SSブログ

(映画)『高麗葬』(1963年 キム・ギヨン) [映画]

韓国の山あいの村が舞台。『陽山道』同様、昔の話のようだが時代はわからない。
占い師の女が神のお告げを伝えたり、七十歳になったら子が親を山に捨てに行く風習があったり、男ばかり十人の兄弟、女ばかり九人の姉妹が登場するなど、物語の枠は民話の世界。しかし、30年以上にもわたる話の主眼は、貧乏や日照りによる飢えという現実。

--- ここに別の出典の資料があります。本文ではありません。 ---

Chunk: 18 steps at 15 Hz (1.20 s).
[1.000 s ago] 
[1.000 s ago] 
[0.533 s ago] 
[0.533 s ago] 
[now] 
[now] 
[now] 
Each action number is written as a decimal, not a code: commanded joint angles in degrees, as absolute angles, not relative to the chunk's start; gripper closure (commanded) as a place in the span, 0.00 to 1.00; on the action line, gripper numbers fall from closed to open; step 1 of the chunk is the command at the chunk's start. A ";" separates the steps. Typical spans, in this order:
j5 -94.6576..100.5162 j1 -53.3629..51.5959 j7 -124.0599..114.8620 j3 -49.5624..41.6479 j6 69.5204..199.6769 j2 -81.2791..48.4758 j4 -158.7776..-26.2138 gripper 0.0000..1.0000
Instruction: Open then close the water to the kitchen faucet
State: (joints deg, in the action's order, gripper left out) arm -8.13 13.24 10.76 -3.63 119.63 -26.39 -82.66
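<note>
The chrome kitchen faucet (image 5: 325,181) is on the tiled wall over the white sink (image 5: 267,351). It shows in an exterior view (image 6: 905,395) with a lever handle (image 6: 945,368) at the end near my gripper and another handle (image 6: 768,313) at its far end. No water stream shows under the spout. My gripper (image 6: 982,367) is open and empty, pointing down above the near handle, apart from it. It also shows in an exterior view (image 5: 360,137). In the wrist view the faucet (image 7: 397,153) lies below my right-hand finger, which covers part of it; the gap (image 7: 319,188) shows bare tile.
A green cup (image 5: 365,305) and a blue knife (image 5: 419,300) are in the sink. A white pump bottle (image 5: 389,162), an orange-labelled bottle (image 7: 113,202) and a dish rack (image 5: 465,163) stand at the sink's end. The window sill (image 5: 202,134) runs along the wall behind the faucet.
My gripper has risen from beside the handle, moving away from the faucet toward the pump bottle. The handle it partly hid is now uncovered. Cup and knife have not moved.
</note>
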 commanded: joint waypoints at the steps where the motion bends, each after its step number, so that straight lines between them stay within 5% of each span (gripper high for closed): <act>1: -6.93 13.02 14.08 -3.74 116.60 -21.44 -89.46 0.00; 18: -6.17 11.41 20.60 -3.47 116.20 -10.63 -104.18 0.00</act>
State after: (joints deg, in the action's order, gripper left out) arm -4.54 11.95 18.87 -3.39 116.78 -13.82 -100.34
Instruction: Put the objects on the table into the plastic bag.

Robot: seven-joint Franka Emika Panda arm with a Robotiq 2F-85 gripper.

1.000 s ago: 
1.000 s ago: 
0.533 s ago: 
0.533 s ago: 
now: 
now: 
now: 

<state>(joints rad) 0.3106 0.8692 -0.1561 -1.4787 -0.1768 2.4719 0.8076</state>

キム・ギヨン監督は、娘を生贄にするとか、首をくくらせるとか、最後は斧で仇を殺しまわるという非情な描写を織り交ぜながら、過酷な現実を見るものに突きつける。そこには『陽山道』にもあった、母の息子に対する愛情--逆の愛情も--や、「女は一生腹いっぱい食べることがない」という女性の立場の弱さ、足や目が不自由な人、あばたの娘への差別といった主題も盛り込まれている。(男十人は、主人公にやられるまで欠けることがないのは男性優位の証左。)
主人公が足が不自由になる原因となった毒蛇、山に捨てられた母親が鷹に食べられてあっという間に姿かたちがなくなるという動物の使い方もキム・ギヨン監督らしい。
古い因習を断ち切らんとする主人公の強い思いに感動した。